What you will do: Output the material exactly, line by line.

Data provided:
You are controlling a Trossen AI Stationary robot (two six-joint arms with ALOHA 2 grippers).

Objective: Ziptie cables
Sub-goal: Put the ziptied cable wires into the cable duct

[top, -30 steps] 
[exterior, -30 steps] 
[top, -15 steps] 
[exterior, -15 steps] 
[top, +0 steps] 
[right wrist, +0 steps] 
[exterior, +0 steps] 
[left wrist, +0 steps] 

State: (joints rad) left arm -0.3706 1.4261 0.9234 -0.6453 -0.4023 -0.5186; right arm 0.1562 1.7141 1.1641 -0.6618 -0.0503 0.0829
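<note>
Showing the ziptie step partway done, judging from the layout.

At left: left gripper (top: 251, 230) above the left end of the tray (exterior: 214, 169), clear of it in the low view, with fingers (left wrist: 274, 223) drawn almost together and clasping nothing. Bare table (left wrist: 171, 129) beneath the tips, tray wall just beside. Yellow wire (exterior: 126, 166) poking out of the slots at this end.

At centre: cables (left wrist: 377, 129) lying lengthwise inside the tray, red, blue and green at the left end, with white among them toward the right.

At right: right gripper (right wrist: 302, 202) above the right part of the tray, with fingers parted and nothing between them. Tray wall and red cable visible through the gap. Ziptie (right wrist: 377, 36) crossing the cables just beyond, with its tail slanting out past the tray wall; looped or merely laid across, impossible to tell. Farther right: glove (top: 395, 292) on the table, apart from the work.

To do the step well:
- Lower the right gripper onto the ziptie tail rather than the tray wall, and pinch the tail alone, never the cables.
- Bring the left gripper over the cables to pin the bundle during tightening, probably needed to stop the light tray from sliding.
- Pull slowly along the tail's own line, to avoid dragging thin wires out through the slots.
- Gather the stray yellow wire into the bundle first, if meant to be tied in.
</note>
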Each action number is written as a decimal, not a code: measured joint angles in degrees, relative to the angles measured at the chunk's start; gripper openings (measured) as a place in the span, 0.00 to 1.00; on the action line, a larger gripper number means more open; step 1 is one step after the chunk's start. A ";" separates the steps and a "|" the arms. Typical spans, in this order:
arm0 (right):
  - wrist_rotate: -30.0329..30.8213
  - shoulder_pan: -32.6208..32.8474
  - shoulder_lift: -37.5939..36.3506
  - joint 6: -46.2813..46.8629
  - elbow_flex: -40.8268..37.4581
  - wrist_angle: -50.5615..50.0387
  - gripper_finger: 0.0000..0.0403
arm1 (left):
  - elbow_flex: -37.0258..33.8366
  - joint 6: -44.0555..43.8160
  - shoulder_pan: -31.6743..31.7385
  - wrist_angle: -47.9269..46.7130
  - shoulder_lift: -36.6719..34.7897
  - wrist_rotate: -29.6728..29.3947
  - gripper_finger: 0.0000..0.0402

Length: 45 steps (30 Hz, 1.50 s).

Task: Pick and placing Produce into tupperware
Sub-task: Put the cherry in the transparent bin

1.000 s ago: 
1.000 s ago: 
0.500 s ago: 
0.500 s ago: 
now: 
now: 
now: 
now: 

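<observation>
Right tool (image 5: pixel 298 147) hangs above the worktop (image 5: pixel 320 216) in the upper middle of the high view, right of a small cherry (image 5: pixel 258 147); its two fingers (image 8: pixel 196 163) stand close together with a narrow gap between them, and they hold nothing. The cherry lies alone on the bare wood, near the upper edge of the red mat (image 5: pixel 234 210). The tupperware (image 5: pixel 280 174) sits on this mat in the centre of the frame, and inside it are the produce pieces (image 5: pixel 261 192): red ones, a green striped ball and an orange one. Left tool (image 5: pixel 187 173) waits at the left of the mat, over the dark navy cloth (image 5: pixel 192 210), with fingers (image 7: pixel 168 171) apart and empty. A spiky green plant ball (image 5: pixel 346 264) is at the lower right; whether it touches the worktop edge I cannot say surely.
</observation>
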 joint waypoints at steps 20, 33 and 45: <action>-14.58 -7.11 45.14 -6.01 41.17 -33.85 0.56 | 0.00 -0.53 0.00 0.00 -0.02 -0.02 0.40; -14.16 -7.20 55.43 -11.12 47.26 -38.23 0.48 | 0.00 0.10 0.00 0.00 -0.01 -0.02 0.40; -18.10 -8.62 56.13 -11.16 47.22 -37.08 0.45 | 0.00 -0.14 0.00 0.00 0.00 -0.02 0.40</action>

Solution to this exercise:
You are controlling a Trossen AI Stationary robot (two six-joint arms with ALOHA 2 grippers).

Objective: Ziptie cables
Sub-goal: Put the ziptied cable wires into the cable duct

[top, -30 steps] 
[exterior, -30 steps] 
[top, -15 steps] 
[exterior, -15 steps] 
[top, +0 steps] 
[right wrist, +0 steps] 
[exterior, +0 steps] 
[left wrist, +0 steps] 

State: (joints rad) left arm -0.3706 1.4261 0.9234 -0.6453 -0.4023 -0.5186; right arm 0.1562 1.7141 1.1641 -0.6618 -0.0503 0.0829
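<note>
Showing the ziptie step partway done, judging from the layout.

At left: left gripper (top: 251, 230) above the left end of the tray (exterior: 214, 169), clear of it in the low view, with fingers (left wrist: 274, 223) drawn almost together and clasping nothing. Bare table (left wrist: 171, 129) beneath the tips, tray wall just beside. Yellow wire (exterior: 126, 166) poking out of the slots at this end.

At centre: cables (left wrist: 377, 129) lying lengthwise inside the tray, red, blue and green at the left end, with white among them toward the right.

At right: right gripper (right wrist: 302, 202) above the right part of the tray, with fingers parted and nothing between them. Tray wall and red cable visible through the gap. Ziptie (right wrist: 377, 36) crossing the cables just beyond, with its tail slanting out past the tray wall; looped or merely laid across, impossible to tell. Farther right: glove (top: 395, 292) on the table, apart from the work.

To do the step well:
- Lower the right gripper onto the ziptie tail rather than the tray wall, and pinch the tail alone, never the cables.
- Bring the left gripper over the cables to pin the bundle during tightening, probably needed to stop the light tray from sliding.
- Pull slowly along the tail's own line, to avoid dragging thin wires out through the slots.
- Gather the stray yellow wire into the bundle first, if meant to be tied in.
</note>
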Each action number is written as a decimal, not a code: measured joint angles in degrees, relative to the angles measured at the chunk's start; gripper openings (measured) as a place in the span, 0.00 to 1.00; on the action line, a larger gripper number means more open; step 1 is one step after the chunk's start. A ";" separates the steps and a "|" the arms. Typical spans, in this order:
arm0 (right):
  - wrist_rotate: -30.0329..30.8213
  - shoulder_pan: -32.6208..32.8474
  - shoulder_lift: -37.5939..36.3506
  - joint 6: -46.2813..46.8629
  - elbow_flex: -40.8268..37.4581
  - wrist_angle: -50.5615..50.0387
  - gripper_finger: 0.0000..0.0403
arm1 (left):
  - elbow_flex: -37.0258..33.8366
  - joint 6: -44.0555..43.8160
  - shoulder_pan: -31.6743..31.7385
  - wrist_angle: -47.9269..46.7130
  - shoulder_lift: -36.6719..34.7897
  - wrist_rotate: -29.6728..29.3947
  - gripper_finger: 0.0000..0.0402

Length: 45 steps (30 Hz, 1.50 s).

Task: Pick and placing Produce into tupperware
Sub-task: Put the cherry in the transparent bin

1.000 s ago: 
1.000 s ago: 
0.500 s ago: 
0.500 s ago: 
now: 
now: 
now: 
now: 

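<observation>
Right tool (image 5: pixel 298 147) hangs above the worktop (image 5: pixel 320 216) in the upper middle of the high view, right of a small cherry (image 5: pixel 258 147); its two fingers (image 8: pixel 196 163) stand close together with a narrow gap between them, and they hold nothing. The cherry lies alone on the bare wood, near the upper edge of the red mat (image 5: pixel 234 210). The tupperware (image 5: pixel 280 174) sits on this mat in the centre of the frame, and inside it are the produce pieces (image 5: pixel 261 192): red ones, a green striped ball and an orange one. Left tool (image 5: pixel 187 173) waits at the left of the mat, over the dark navy cloth (image 5: pixel 192 210), with fingers (image 7: pixel 168 171) apart and empty. A spiky green plant ball (image 5: pixel 346 264) is at the lower right; whether it touches the worktop edge I cannot say surely.
</observation>
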 joint waypoints at steps 20, 33 and 45: <action>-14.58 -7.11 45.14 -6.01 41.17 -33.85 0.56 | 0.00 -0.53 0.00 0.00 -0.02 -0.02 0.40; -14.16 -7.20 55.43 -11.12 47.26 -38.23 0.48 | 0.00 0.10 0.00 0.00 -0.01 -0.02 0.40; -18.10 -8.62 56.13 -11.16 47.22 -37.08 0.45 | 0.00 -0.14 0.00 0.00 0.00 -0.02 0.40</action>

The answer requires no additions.